Install the poolside-deployment Helm chart: 
helm install poolside-deployment ./charts/poolside-deployment \
  --namespace poolside \
  -f ./poolside_values.yaml
If you use manual TLS injection, install with: 
helm install poolside-deployment ./charts/poolside-deployment \
  --namespace poolside \
  -f ./poolside_values.yaml \
  --set-file global.ingressTlsCert=./tls.crt \
  --set-file global.ingressTlsKey=./tls.key
If your cert chain requires a separate CA bundle file, also include --set-file global.ingressCaBundle=./ca-bundle.crt.

Step 8: Verify the installation

After the Helm release finishes, verify routes or ingress, pods, and core API health. Check the routes: 
oc get routes -n poolside
Check the pods: 
oc get pods -n poolside
oc get pods -n poolside-models
Check the recent core-api logs: 
oc logs -n poolside -l app.kubernetes.io/name=core-api --tail=50
Look for log lines that show the level=INFO msg="server is running" message.

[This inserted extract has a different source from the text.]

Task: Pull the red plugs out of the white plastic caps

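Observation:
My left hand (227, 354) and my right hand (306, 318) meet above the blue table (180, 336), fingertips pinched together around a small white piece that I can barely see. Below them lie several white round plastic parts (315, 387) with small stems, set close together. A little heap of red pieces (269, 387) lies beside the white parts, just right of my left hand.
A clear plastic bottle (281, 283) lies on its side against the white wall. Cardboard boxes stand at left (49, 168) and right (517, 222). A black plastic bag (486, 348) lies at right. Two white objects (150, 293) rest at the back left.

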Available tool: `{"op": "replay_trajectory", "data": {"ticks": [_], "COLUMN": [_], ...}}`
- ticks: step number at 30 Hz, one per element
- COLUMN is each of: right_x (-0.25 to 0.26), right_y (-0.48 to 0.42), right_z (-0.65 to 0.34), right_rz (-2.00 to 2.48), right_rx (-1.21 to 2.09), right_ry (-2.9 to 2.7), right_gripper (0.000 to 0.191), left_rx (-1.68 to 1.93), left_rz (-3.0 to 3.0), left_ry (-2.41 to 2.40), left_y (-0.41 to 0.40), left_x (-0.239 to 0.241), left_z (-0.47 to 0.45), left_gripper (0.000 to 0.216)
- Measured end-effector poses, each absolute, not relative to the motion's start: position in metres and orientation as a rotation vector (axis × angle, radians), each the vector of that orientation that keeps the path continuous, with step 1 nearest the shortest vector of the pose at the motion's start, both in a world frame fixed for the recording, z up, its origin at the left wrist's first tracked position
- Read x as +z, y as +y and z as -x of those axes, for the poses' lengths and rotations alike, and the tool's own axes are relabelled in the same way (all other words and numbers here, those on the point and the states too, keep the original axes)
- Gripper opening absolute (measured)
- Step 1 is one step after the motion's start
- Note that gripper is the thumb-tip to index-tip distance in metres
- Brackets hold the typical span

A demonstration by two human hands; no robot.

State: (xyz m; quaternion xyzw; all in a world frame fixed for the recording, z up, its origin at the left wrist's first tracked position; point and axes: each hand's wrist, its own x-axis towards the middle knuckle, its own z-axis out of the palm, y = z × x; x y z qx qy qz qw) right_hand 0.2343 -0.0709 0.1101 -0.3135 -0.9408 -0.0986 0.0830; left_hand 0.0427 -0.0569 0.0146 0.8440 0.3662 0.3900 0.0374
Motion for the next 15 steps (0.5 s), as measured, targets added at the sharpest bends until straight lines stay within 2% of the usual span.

Step 9: Complete initial access setup

After the platform is up, open the webHost URL and complete the first-login flow. If you have not already created an OIDC application for this service in your identity provider, create one now. Configure the login URI to match your webHost URL, and allow the following callback URLs:
  • https://<web-hostname>/auth/callback
  • https://<web-hostname>/authorize/callback
  • https://<api-hostname>/auth/callback
  • https://<api-hostname>/authorize/callback
During setup, provide the following values from your identity provider:
  • Provider URL
  • Client ID
  • Client secret
The provider URL must be reachable from both the browser and the core-api pods. This is especially important if you run a self-hosted identity provider inside your network. After you create the administrator account, sign in to https://<web-hostname>/console to verify model status.

Model deployment

After the platform is initialized, continue with Model inference on OpenShift.

Troubleshooting

  • If pods fail to pull images, run oc describe pod <pod-name> -n <namespace> and verify that global.imagePullSecrets references the correct secret.
  • If the platform cannot connect to PostgreSQL, verify that the database configuration matches the deployment and that sslMode matches your database requirements.
  • If core-api does not start cleanly, inspect recent logs with oc logs -n poolside -l app.kubernetes.io/name=core-api --tail=50.
For questions about hardware requirements, infrastructure configuration, or deployment issues, contact Poolside support.